Task description:
Exactly as given, output all the records that follow.

Raw data:
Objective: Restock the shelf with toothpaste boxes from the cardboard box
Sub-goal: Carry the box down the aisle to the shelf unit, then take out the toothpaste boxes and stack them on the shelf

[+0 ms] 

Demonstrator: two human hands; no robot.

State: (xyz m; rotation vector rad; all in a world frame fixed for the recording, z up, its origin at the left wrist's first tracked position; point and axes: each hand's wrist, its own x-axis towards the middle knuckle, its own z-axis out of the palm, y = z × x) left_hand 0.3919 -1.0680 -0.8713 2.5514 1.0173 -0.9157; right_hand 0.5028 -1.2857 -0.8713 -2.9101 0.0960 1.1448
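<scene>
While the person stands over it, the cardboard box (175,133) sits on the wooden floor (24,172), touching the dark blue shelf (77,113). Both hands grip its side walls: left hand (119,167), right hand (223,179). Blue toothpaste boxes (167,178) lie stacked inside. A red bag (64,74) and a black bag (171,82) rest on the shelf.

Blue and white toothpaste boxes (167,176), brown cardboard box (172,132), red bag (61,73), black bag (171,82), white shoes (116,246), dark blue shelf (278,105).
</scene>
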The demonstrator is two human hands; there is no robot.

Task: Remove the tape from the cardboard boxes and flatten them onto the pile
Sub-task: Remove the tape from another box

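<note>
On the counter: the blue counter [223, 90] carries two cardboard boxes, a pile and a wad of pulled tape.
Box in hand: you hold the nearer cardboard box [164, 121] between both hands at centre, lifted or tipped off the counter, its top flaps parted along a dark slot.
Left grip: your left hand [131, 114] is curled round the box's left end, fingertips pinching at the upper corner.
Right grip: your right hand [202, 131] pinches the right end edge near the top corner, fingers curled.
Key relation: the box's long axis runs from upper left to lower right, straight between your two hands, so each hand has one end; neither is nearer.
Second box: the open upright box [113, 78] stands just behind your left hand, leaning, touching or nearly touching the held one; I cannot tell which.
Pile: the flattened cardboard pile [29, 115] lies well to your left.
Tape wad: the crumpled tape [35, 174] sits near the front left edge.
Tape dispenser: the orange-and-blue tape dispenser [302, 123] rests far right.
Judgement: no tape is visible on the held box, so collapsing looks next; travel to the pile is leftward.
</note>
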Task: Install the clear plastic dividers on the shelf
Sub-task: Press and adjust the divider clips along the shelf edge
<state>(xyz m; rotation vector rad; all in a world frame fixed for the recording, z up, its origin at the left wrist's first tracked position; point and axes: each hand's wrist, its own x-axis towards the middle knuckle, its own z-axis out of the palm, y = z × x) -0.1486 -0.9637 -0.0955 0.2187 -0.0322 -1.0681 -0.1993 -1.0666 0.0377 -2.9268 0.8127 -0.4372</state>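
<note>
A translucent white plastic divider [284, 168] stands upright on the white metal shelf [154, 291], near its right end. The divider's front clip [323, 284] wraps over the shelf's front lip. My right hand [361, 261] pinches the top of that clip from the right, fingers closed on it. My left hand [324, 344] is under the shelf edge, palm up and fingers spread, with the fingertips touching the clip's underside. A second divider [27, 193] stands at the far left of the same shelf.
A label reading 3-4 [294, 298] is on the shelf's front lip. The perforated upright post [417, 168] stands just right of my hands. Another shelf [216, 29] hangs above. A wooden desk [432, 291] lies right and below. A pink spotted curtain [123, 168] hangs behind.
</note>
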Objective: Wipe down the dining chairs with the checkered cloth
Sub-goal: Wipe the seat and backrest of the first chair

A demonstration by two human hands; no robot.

Written solution:
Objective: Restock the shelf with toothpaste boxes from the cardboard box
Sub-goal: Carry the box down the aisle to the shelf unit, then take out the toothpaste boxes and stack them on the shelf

[+0 ms] 

Demonstrator: two human hands; no robot.

State: (xyz m; rotation vector rad; all in a world frame fixed for the recording, z up, its origin at the left wrist's first tracked position; point and axes: each hand's wrist, its own x-axis towards the middle knuckle, its own z-axis out of the palm, y = z × x) left_hand 0.3919 -1.0680 -0.8713 2.5514 1.0173 -0.9157; right_hand 0.5028 -1.2857 -0.8713 -2.9101 0.0960 1.1448
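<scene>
While the person stands over it, the cardboard box (175,133) sits on the wooden floor (24,172), touching the dark blue shelf (77,113). Both hands grip its side walls: left hand (119,167), right hand (223,179). Blue toothpaste boxes (167,178) lie stacked inside. A red bag (64,74) and a black bag (171,82) rest on the shelf.

Blue and white toothpaste boxes (167,176), brown cardboard box (172,132), red bag (61,73), black bag (171,82), white shoes (116,246), dark blue shelf (278,105).
</scene>
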The demonstrator is two human hands; there is no robot.

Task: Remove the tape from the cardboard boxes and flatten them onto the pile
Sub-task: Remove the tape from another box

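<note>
On the counter: the blue counter [223, 90] carries two cardboard boxes, a pile and a wad of pulled tape.
Box in hand: you hold the nearer cardboard box [164, 121] between both hands at centre, lifted or tipped off the counter, its top flaps parted along a dark slot.
Left grip: your left hand [131, 114] is curled round the box's left end, fingertips pinching at the upper corner.
Right grip: your right hand [202, 131] pinches the right end edge near the top corner, fingers curled.
Key relation: the box's long axis runs from upper left to lower right, straight between your two hands, so each hand has one end; neither is nearer.
Second box: the open upright box [113, 78] stands just behind your left hand, leaning, touching or nearly touching the held one; I cannot tell which.
Pile: the flattened cardboard pile [29, 115] lies well to your left.
Tape wad: the crumpled tape [35, 174] sits near the front left edge.
Tape dispenser: the orange-and-blue tape dispenser [302, 123] rests far right.
Judgement: no tape is visible on the held box, so collapsing looks next; travel to the pile is leftward.
</note>
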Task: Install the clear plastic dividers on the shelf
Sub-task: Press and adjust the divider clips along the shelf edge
<state>(xyz m; rotation vector rad; all in a world frame fixed for the recording, z up, its origin at the left wrist's first tracked position; point and axes: each hand's wrist, its own x-axis towards the middle knuckle, its own z-axis out of the palm, y = z × x) -0.1486 -0.9637 -0.0955 0.2187 -0.0322 -1.0681 -0.1993 -1.0666 0.0377 -2.9268 0.8127 -0.4372</state>
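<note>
A translucent white plastic divider [284, 168] stands upright on the white metal shelf [154, 291], near its right end. The divider's front clip [323, 284] wraps over the shelf's front lip. My right hand [361, 261] pinches the top of that clip from the right, fingers closed on it. My left hand [324, 344] is under the shelf edge, palm up and fingers spread, with the fingertips touching the clip's underside. A second divider [27, 193] stands at the far left of the same shelf.
A label reading 3-4 [294, 298] is on the shelf's front lip. The perforated upright post [417, 168] stands just right of my hands. Another shelf [216, 29] hangs above. A wooden desk [432, 291] lies right and below. A pink spotted curtain [123, 168] hangs behind.
</note>
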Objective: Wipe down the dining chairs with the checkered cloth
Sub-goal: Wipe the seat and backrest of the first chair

A demonstration by two human hands; no robot.

The exercise contains no remaining tasks.